DIRECTIONS:
Nothing is to be left out; print all the entries exactly.

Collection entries
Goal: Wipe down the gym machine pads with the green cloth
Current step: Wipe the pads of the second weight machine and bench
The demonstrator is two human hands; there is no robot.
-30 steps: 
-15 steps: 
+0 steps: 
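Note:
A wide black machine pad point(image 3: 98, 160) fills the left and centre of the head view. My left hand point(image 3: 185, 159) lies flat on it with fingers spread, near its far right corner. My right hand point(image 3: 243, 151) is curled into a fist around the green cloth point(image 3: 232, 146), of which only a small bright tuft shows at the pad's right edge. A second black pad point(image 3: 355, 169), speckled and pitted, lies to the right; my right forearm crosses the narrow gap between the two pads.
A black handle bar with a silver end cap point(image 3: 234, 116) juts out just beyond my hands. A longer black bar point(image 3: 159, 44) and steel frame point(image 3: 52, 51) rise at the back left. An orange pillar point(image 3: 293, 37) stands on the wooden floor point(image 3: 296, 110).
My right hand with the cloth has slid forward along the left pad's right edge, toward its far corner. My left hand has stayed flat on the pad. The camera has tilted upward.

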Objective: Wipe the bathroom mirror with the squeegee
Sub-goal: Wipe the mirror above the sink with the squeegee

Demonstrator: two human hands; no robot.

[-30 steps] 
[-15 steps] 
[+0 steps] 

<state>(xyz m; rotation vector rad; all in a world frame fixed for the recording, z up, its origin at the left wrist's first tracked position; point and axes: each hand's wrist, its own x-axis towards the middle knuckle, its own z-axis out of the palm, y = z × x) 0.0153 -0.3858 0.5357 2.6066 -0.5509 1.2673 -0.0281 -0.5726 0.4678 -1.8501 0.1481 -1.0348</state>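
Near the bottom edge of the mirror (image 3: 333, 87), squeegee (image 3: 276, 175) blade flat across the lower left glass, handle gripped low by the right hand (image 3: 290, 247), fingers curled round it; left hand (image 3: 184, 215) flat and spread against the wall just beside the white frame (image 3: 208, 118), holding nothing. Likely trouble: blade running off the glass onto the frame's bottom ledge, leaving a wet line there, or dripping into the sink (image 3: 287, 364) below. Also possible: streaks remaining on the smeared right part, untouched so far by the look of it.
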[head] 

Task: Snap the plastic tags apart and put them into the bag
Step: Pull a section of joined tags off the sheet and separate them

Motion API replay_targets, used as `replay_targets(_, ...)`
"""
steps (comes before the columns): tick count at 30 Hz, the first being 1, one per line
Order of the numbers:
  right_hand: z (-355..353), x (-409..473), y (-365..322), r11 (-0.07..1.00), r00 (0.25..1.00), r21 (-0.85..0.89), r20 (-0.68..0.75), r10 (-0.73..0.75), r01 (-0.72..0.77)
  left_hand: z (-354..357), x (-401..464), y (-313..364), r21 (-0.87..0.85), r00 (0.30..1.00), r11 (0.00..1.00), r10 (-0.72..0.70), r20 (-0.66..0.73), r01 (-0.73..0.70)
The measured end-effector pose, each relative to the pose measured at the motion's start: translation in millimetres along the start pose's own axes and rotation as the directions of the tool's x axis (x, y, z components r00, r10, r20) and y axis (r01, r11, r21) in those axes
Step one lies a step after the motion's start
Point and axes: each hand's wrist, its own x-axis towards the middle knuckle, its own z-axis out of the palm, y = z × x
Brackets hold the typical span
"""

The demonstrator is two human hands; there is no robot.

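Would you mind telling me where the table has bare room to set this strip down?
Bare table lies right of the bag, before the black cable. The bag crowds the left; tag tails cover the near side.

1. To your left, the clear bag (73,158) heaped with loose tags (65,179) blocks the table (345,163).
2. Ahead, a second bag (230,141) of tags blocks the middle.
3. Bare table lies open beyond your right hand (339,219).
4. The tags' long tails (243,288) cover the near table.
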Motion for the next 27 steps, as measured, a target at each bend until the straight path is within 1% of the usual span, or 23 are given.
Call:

RESPONSE BOX:
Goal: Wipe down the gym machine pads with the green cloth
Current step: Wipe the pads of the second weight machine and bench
The demonstrator is two human hands; there is no robot.
-30 steps: 
-15 steps: 
+0 steps: 
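Note:
A wide black machine pad point(image 3: 98, 160) fills the left and centre of the head view. My left hand point(image 3: 185, 159) lies flat on it with fingers spread, near its far right corner. My right hand point(image 3: 243, 151) is curled into a fist around the green cloth point(image 3: 232, 146), of which only a small bright tuft shows at the pad's right edge. A second black pad point(image 3: 355, 169), speckled and pitted, lies to the right; my right forearm crosses the narrow gap between the two pads.
A black handle bar with a silver end cap point(image 3: 234, 116) juts out just beyond my hands. A longer black bar point(image 3: 159, 44) and steel frame point(image 3: 52, 51) rise at the back left. An orange pillar point(image 3: 293, 37) stands on the wooden floor point(image 3: 296, 110).
My right hand with the cloth has slid forward along the left pad's right edge, toward its far corner. My left hand has stayed flat on the pad. The camera has tilted upward.
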
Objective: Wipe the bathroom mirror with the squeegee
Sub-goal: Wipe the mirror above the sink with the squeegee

Demonstrator: two human hands; no robot.

[-30 steps] 
[-15 steps] 
[+0 steps] 

<state>(xyz m; rotation vector rad; all in a world frame fixed for the recording, z up, its origin at the left wrist's first tracked position; point and axes: each hand's wrist, its own x-axis towards the middle knuckle, its own z-axis out of the palm, y = z × x) 0.0153 -0.3858 0.5357 2.6066 -0.5509 1.2673 -0.0281 -0.5726 0.4678 -1.8501 0.1481 -1.0348</state>
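Near the bottom edge of the mirror (image 3: 333, 87), squeegee (image 3: 276, 175) blade flat across the lower left glass, handle gripped low by the right hand (image 3: 290, 247), fingers curled round it; left hand (image 3: 184, 215) flat and spread against the wall just beside the white frame (image 3: 208, 118), holding nothing. Likely trouble: blade running off the glass onto the frame's bottom ledge, leaving a wet line there, or dripping into the sink (image 3: 287, 364) below. Also possible: streaks remaining on the smeared right part, untouched so far by the look of it.
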[head] 

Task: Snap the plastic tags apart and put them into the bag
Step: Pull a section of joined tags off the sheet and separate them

Motion API replay_targets, used as `replay_targets(_, ...)`
"""
steps (comes before the columns): tick count at 30 Hz, the first being 1, one per line
Order of the numbers:
  right_hand: z (-355..353), x (-409..473), y (-365..322), r11 (-0.07..1.00), r00 (0.25..1.00), r21 (-0.85..0.89), r20 (-0.68..0.75), r10 (-0.73..0.75), r01 (-0.72..0.77)
  left_hand: z (-354..357), x (-401..464), y (-313..364), r21 (-0.87..0.85), r00 (0.30..1.00), r11 (0.00..1.00), r10 (-0.72..0.70), r20 (-0.66..0.73), r01 (-0.73..0.70)
The measured end-effector pose, each relative to the pose measured at the motion's start: translation in millimetres along the start pose's own axes and rotation as the directions of the tool's x axis (x, y, z components r00, r10, r20) and y axis (r01, r11, r21) in those axes
Step one lies a step after the motion's start
Point and axes: each hand's wrist, its own x-axis towards the middle knuckle, its own z-axis out of the palm, y = z × x
Brackets hold the typical span
"""

The demonstrator is two human hands; there is no robot.

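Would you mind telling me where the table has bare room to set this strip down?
Bare table lies right of the bag, before the black cable. The bag crowds the left; tag tails cover the near side.

1. To your left, the clear bag (73,158) heaped with loose tags (65,179) blocks the table (345,163).
2. Ahead, a second bag (230,141) of tags blocks the middle.
3. Bare table lies open beyond your right hand (339,219).
4. The tags' long tails (243,288) cover the near table.
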Motion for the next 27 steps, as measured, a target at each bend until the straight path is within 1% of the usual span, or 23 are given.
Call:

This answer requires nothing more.